Interpolation is essential for filling in gaps in data across geographic regions, especially useful when we have measurements at specific points but need predictions over a broader area. In this example, we focus on interpolating climate and air quality data across California using terra in R. These interpolation techniques help in creating predictive maps valuable for environmental monitoring, urban planning, agriculture, and public health.
Purpose: - Interpolation for spatial prediction. - Climate & air quality data mapping.
Applications: environmental monitoring, urban planning, public health.
if (!require("rspat")) remotes::install_github('rspatial/rspat')
library(rspat)
d <- spat_data('precipitation')
head(d)
mnts <- toupper(month.abb) ### month
mnts
## [1] "JAN" "FEB" "MAR" "APR" "MAY" "JUN" "JUL" "AUG" "SEP" "OCT" "NOV" "DEC"
d$prec <- rowSums(d[, mnts]) ### add month
plot(sort(d$prec), ylab="Annual precipitation (mm)", las=1, xlab="Stations")
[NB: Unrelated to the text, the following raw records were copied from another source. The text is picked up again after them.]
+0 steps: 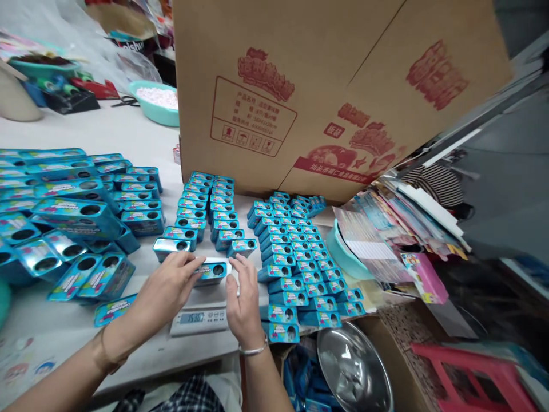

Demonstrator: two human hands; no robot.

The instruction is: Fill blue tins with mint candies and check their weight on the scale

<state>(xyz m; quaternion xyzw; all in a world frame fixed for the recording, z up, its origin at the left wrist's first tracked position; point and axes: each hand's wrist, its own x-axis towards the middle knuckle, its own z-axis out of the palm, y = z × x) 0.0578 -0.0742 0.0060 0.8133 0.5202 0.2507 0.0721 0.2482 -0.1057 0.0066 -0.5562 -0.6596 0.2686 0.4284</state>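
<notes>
A small blue printed box with a dark round opening on top stands on a white digital scale, whose display reads about 153.6. My left hand has its fingertips closed on the box's left end. Just right of the box, my right hand is curved with thumb and fingers apart; nothing shows in it, and whether it touches the scale's platform I cannot tell. Beyond my hands, matching blue boxes stand in two rows. One blue box is right behind my right fingertips.
A big cardboard carton rises behind the rows. More blue boxes are piled at left and grouped at right. Turquoise basins hold small items. Below the table edge are a metal bowl and a red stool.
</notes>
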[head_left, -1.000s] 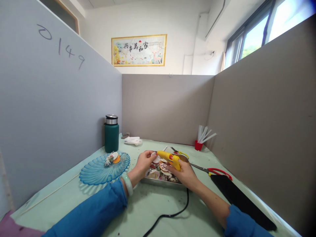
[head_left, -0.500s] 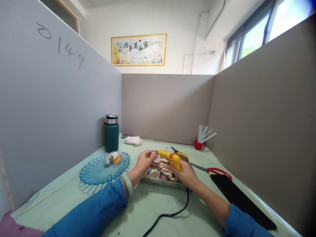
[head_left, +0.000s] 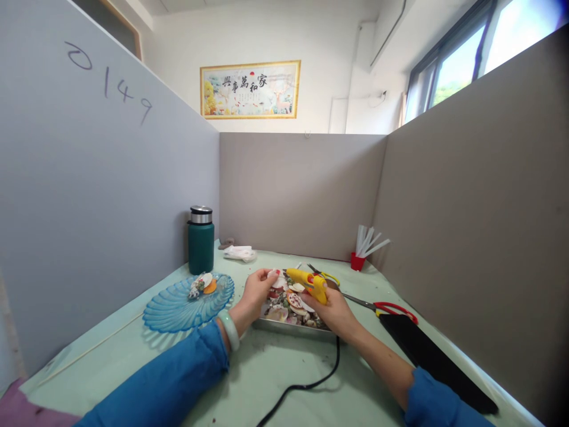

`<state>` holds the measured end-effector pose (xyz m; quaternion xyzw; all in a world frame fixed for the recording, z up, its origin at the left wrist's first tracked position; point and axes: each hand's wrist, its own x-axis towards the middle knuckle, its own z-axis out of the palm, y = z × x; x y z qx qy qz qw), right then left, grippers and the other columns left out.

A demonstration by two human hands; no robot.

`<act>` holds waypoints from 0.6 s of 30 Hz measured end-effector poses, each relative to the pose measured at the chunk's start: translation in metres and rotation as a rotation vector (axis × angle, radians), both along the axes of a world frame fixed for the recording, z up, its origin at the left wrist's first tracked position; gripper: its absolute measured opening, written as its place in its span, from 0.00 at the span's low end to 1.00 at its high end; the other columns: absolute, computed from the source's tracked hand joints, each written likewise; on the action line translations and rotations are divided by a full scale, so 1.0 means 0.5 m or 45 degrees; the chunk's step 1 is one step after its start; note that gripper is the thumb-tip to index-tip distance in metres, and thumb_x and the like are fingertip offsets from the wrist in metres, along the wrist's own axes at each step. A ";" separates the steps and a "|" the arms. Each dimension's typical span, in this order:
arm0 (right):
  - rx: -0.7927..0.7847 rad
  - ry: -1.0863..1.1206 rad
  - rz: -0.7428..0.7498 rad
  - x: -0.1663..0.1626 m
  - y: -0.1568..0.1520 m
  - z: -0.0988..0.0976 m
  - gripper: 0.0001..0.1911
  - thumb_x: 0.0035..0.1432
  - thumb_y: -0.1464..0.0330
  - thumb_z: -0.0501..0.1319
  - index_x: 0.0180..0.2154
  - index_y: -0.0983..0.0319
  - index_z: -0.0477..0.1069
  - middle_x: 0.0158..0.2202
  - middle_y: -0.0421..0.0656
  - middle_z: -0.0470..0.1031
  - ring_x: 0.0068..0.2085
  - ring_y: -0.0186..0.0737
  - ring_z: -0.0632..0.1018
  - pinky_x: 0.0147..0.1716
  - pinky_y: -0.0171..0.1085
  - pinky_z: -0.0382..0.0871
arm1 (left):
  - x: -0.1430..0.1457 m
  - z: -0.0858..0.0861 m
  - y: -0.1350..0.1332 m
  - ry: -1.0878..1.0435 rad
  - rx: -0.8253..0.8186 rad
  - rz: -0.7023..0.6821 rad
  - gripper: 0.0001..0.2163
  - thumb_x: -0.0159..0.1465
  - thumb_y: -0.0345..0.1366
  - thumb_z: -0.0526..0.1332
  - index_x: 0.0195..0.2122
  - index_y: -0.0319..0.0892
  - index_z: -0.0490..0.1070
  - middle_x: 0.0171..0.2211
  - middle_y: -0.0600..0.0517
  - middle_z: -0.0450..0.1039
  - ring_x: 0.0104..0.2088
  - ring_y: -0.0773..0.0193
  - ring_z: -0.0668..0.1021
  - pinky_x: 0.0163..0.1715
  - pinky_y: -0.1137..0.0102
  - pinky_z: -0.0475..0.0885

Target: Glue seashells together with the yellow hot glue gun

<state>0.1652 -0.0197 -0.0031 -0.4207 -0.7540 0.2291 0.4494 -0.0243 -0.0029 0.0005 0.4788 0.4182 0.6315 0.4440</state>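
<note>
My right hand (head_left: 333, 308) is wrapped round the handle of a yellow hot glue gun (head_left: 306, 281), its nozzle pointing left. Just left of the nozzle, my left hand (head_left: 258, 292) pinches a small whitish shell (head_left: 274, 274), partly hidden by the fingers. Both hands are above a metal tray (head_left: 288, 326) full of mixed shells (head_left: 296, 303). Away to the left lies a blue scalloped glass plate (head_left: 178, 308), with a small cluster of white and orange shells (head_left: 203, 286) near its back edge.
A green flask (head_left: 201, 243) and a white plastic packet (head_left: 240, 254) stand behind. A red cup (head_left: 357, 261) holds glue sticks. Red-handled scissors (head_left: 395, 309), yellow-handled pliers (head_left: 329, 276) and a black strip (head_left: 435, 362) lie right. A black cord (head_left: 306, 388) trails forward.
The glue gun has shifted slightly right, and its nozzle is now a little apart from the shell. My left hand has tilted up slightly, showing more of the thumb.
</note>
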 end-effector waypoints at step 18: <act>-0.041 0.000 0.006 -0.001 -0.002 0.000 0.21 0.49 0.54 0.58 0.32 0.66 0.72 0.25 0.41 0.70 0.27 0.35 0.67 0.26 0.32 0.60 | -0.003 -0.009 0.007 0.062 0.066 -0.011 0.15 0.50 0.44 0.64 0.32 0.37 0.67 0.29 0.51 0.69 0.26 0.66 0.74 0.18 0.75 0.69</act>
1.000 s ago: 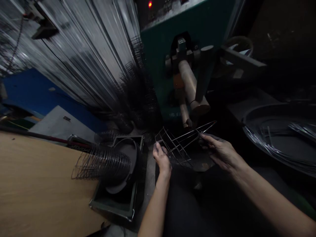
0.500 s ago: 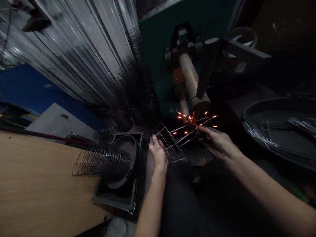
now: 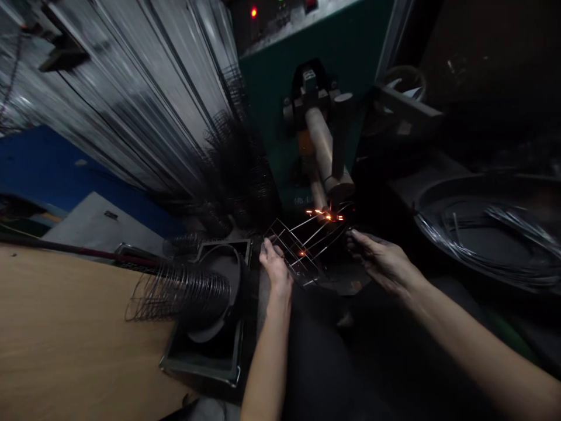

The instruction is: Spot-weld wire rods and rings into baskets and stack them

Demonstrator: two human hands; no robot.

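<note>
A small wire grid (image 3: 302, 248) lies tilted between my two hands, its far end under the round electrode (image 3: 338, 188) of the green welding machine (image 3: 337, 70). Orange sparks glow where the wires meet the electrode. My left hand (image 3: 275, 264) is closed on the grid's near left corner. My right hand (image 3: 380, 262) pinches the grid's right side, fingers curled toward the electrode.
A stack of finished wire pieces (image 3: 184, 289) lies on a dark bin (image 3: 210, 345) at the left, beside a wooden tabletop (image 3: 65, 351). More dark wire stacks (image 3: 236, 169) lean against a corrugated metal wall (image 3: 131, 88). A round pan with loose wires (image 3: 486, 231) stands at the right.
The grid went from held just below the electrode to pressed under it, and sparks appeared. Both hands shifted slightly left with the grid. The sparks are now fewer and closer to the weld point.
</note>
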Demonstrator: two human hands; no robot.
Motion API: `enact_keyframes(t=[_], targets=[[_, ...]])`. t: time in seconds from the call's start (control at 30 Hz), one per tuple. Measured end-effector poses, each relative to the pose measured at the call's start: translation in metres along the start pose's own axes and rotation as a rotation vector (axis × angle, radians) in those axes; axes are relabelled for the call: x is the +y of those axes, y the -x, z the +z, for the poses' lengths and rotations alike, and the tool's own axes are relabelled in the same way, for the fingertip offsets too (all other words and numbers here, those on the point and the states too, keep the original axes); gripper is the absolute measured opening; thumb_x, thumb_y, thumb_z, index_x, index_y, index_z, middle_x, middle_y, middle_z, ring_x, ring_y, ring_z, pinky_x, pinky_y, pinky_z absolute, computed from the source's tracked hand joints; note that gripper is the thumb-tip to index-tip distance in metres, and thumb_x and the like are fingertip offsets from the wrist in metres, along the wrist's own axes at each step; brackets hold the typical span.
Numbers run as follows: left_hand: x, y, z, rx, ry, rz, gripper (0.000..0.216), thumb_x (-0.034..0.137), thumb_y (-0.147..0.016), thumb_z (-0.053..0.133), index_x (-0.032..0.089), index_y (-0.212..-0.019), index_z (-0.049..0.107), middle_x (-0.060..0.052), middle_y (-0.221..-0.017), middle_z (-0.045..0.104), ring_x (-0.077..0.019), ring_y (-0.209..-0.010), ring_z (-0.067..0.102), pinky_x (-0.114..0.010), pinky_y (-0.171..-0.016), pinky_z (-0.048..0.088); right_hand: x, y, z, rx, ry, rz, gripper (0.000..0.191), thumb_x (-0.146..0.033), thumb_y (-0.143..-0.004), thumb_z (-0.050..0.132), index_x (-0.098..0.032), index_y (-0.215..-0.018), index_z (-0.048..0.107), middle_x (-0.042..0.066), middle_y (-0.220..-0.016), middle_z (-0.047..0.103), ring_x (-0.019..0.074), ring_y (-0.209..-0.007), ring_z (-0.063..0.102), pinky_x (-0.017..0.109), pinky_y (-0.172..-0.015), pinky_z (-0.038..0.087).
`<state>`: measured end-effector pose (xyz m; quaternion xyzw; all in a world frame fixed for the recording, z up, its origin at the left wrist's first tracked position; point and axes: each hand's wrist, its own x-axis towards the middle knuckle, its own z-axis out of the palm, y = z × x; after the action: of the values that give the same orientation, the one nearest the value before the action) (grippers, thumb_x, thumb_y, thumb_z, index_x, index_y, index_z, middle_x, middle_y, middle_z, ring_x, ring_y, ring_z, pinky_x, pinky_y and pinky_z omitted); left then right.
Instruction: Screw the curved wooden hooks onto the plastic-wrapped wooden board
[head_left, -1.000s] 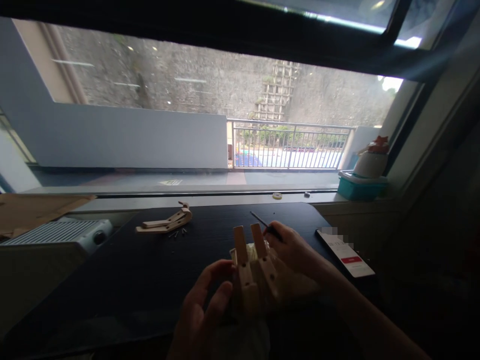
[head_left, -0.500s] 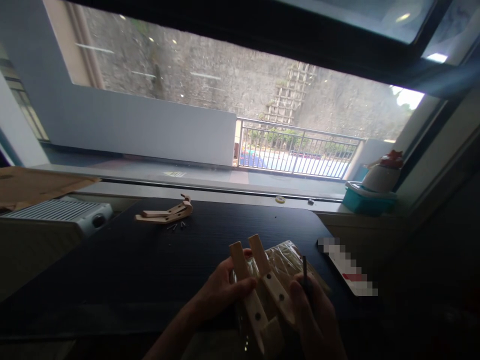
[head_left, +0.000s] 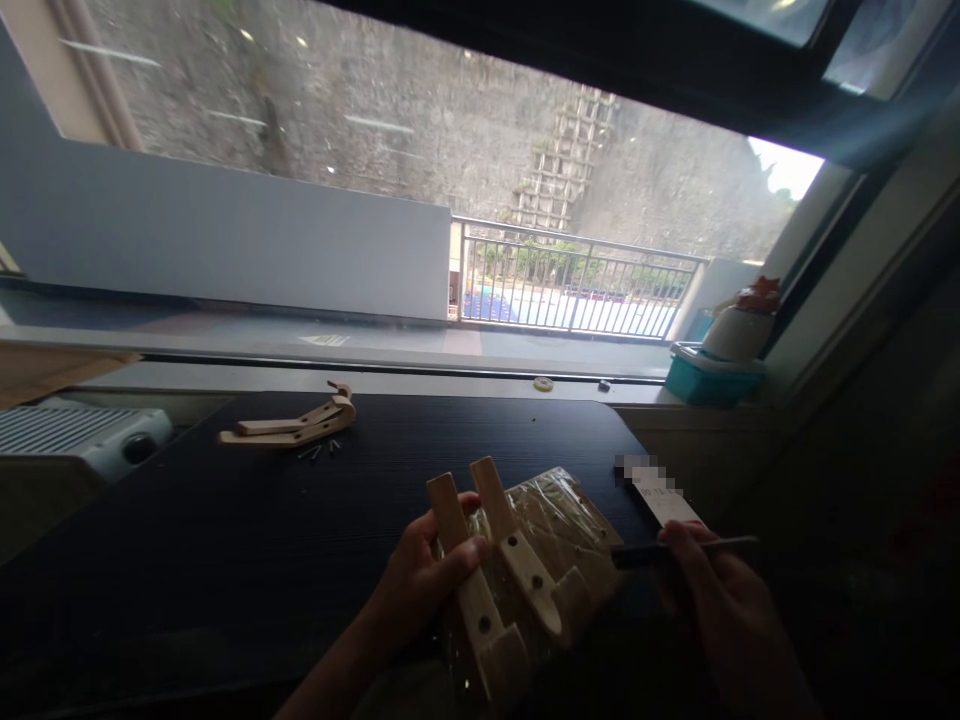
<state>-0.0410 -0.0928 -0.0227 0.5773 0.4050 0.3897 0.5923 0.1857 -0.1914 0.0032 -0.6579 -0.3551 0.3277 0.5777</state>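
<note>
"While the slim tool with a black handle and thin grey shaft [head_left: 639, 556] is clasped sideways by the right hand [head_left: 720, 590], how is the flat tan board in clear plastic wrap [head_left: 556, 500] supported?"

"It is gripped by the left hand [head_left: 416, 570] at the near side of the black table [head_left: 262, 540], with the thumb laid over the left of two pale wooden hook-shaped pieces [head_left: 478, 605]. Whether anything beneath is touched cannot be told."

"Which step seems to be in hand?"

"Steadying, it is judged: the pieces are held against the board, while the tool's shaft is pointed away. Whether the dark round spots in the wood are holes or screw heads cannot be made out."

"And what would be called for next?"

"Were the tool to be applied there, its shaft would have to be swung round and lined up with a spot, without the left grip being loosened."
</note>
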Motion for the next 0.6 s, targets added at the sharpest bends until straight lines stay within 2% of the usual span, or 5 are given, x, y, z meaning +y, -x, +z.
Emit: enact_keyframes(t=[0.2,0.33,0.43,0.53,0.6], targets=[[0.002,0.001,-0.001,0.004,-0.035,-0.023,0.051,0.037,-0.073,0.062,0.016,-0.118,0.051,-0.006,-0.094,0.067,-0.0211,-0.081,0.064,-0.028,-0.066,0.052,-0.002,0.011,0.015,-0.148,-0.004,0.091,0.047,-0.061,-0.068,0.061,-0.015,-0.078,0.059,0.001,-0.051,0.059,0.0128,-0.043,0.055,0.021,-0.04,0.043],[0.004,0.002,0.0,0.023,-0.026,-0.009,0.05,0.037,-0.074,0.062,0.016,-0.117,0.051,-0.006,-0.098,0.066,-0.021,-0.082,0.064,-0.028,-0.067,0.052,-0.007,0.011,0.016,0.11,-0.025,0.056,0.049,-0.06,-0.062,0.066,-0.015,-0.077,0.059,0.002,-0.054,0.062,0.0143,-0.045,0.057,0.021,-0.04,0.045],[0.006,0.003,0.002,0.026,-0.026,-0.021,0.047,0.036,-0.073,0.062,0.016,-0.115,0.052,-0.005,-0.089,0.067,-0.0201,-0.077,0.064,-0.027,-0.063,0.052,-0.009,0.014,0.022,-0.019,-0.015,0.027,0.044,-0.058,-0.073,0.057,-0.015,-0.083,0.058,-0.002,-0.046,0.057,0.0123,-0.039,0.053,0.02,-0.038,0.043],[0.006,0.003,0.003,0.031,-0.023,-0.037,0.047,0.035,-0.072,0.062,0.016,-0.114,0.052,-0.004,-0.088,0.068,-0.0189,-0.074,0.064,-0.025,-0.06,0.051,-0.009,0.014,0.023,-0.121,-0.001,0.023,0.044,-0.057,-0.072,0.059,-0.015,-0.085,0.058,0.002,-0.057,0.064,0.0149,-0.046,0.059,0.022,-0.041,0.046],[0.005,0.002,0.003,0.038,-0.017,-0.038,0.047,0.035,-0.072,0.063,0.016,-0.115,0.052,-0.004,-0.088,0.068,-0.0184,-0.074,0.064,-0.024,-0.059,0.051,-0.008,0.014,0.023,0.012,0.006,0.013,0.046,-0.059,-0.07,0.059,-0.015,-0.082,0.057,0.003,-0.057,0.064,0.0157,-0.047,0.059,0.022,-0.041,0.046]])
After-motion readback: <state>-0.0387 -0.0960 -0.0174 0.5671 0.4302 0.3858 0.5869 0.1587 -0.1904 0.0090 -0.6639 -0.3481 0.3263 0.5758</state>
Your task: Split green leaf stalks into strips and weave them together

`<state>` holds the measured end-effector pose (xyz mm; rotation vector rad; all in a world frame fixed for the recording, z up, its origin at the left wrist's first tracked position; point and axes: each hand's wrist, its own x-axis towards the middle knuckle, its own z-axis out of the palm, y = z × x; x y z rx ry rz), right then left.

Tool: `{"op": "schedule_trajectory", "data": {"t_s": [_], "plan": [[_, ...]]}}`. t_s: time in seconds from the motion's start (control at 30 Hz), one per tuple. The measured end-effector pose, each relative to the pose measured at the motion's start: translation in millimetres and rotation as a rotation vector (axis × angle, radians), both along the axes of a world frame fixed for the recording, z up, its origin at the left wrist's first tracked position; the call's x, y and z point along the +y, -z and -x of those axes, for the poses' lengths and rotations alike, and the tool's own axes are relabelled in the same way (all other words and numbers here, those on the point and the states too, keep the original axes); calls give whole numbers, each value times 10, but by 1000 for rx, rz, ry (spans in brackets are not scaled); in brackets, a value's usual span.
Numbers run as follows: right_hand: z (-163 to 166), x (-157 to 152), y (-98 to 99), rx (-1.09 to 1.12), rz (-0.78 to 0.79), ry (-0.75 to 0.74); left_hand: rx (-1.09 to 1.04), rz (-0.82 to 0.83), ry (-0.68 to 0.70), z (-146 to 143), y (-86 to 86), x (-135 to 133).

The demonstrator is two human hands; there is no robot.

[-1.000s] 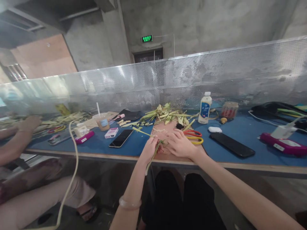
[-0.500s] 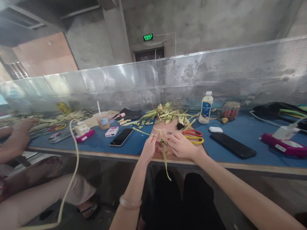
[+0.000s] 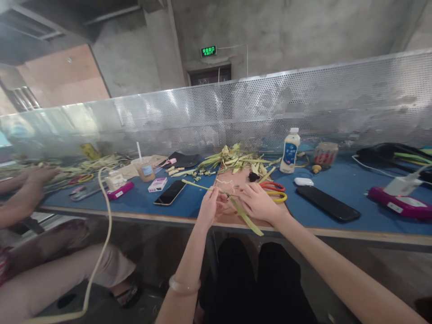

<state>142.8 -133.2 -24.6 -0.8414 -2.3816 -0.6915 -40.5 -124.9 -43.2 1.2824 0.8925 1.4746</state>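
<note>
My left hand (image 3: 210, 207) and my right hand (image 3: 258, 202) meet over a brown board (image 3: 236, 180) at the table's near edge. Both pinch a bundle of green leaf strips (image 3: 245, 217). One long strip trails down and right past the table edge, and a thin pale strip sticks out to the upper left. My left wrist wears a pale bangle (image 3: 184, 285). Scissors with red and yellow handles (image 3: 274, 190) lie just beyond my right hand.
A heap of leaf scraps (image 3: 232, 161), a white bottle (image 3: 289, 150), two dark phones (image 3: 170, 193) (image 3: 326, 203), a drink cup (image 3: 145, 170) and pink devices (image 3: 398, 201) sit on the blue table (image 3: 337, 180). A perforated metal screen (image 3: 303, 103) backs it. Another person's arm (image 3: 23, 193) works at the left.
The long green strip swung from hanging down on my left, under my hands, to pointing down and right. My hands stayed together and rose slightly.
</note>
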Motion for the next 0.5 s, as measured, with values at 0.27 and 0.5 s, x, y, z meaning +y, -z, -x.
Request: {"op": "schedule_trajectory", "data": {"t_s": [0.27,0.5], "plan": [[17,19,29,103,28,112,80,115,140,1,-64,-26],[36,-124,-13,272,-72,251,-97,124,186,36,-5,19]]}}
Add up monthly precipitation values for each station to get total annual
precipitation. Plotting this helps us see how precipitation is spread
across stations.
dsp <- vect(d, c("LONG", "LAT"), crs="+proj=longlat +datum=NAD83")
head(dsp)
CA <- spat_data("counties")
head(CA)
### define groups for mapping
cuts <- c(0,200,300,500,1000,3000)
### set up a palette of interpolated colors
blues <- colorRampPalette(c('yellow', 'orange', 'blue', 'darkblue'))
Define precipitation levels with color groups (from yellow to dark blue) so we can easily see variations in precipitation on the map.
plot(CA, col="light gray", lwd=4, border="dark gray")
plot(dsp, "prec", type="interval", col=blues(10), legend=TRUE,cex=2,breaks=cuts, add=TRUE, plg=list(x=-117.27, y=41.54))
lines(CA)
Draw the California map with precipitation data overlaid. This
visualizes precipitation differences across the state.
TA <- "+proj=aea +lat_1=34 +lat_2=40.5 +lat_0=0 +lon_0=-120 +x_0=0 +y_0=-4000000 +datum=WGS84 +units=m"
dta <- project(dsp, TA)
cata <- project(CA, TA)
Change the map projection to Teale Albers. This reduces map distortion and makes it more accurate for local analysis.
RMSE <- function(observed, predicted) {
sqrt(mean((predicted - observed)^2, na.rm=TRUE)) }
null <- RMSE(mean(dsp$prec), dsp$prec)
null
## [1] 435.3217
Define the RMSE function, which calculates the average error between predicted and actual values. The “Null model” is a baseline measurement to compare with our later models.
v <- voronoi(dta)
plot(v)
points(dta)
Build polygons around each station point so each region represents the
closest measurement. This is a simple way to estimate precipitation
across areas between stations.
vca <- crop(v, cata)
plot(vca, "prec")
Clip out areas outside California from the polygons
r <- rast(vca, res=10000)
vr <- rasterize(vca, r, "prec")
plot(vr)
convert them to a grid (raster). This grid is easier to analyze and
plot.
set.seed(5132015)
kf <- sample(1:5, nrow(dta), replace=TRUE)
rmse <- rep(NA, 5)
for (k in 1:5) {
test <- dta[kf == k, ]
train <- dta[kf != k, ]
v <- voronoi(train)
p <- extract(v, test)
rmse[k] <- RMSE(test$prec, p$prec) }
rmse
## [1] 192.0568 203.1304 183.5556 177.5523 205.6921
mean(rmse)
## [1] 192.3974
perf <- 1 - (mean(rmse) / null)
round(perf, 3)
## [1] 0.558
Divide the data into five parts and test the model’s accuracy on each part. This helps check how well the model predicts precipitation at stations not used in training.
library(gstat)
d <- data.frame(geom(dta)[,c("x", "y")], as.data.frame(dta))
head(d)
gs <- gstat(formula=prec~1, locations=~x+y, data=d, nmax=5, set=list(idp = 0))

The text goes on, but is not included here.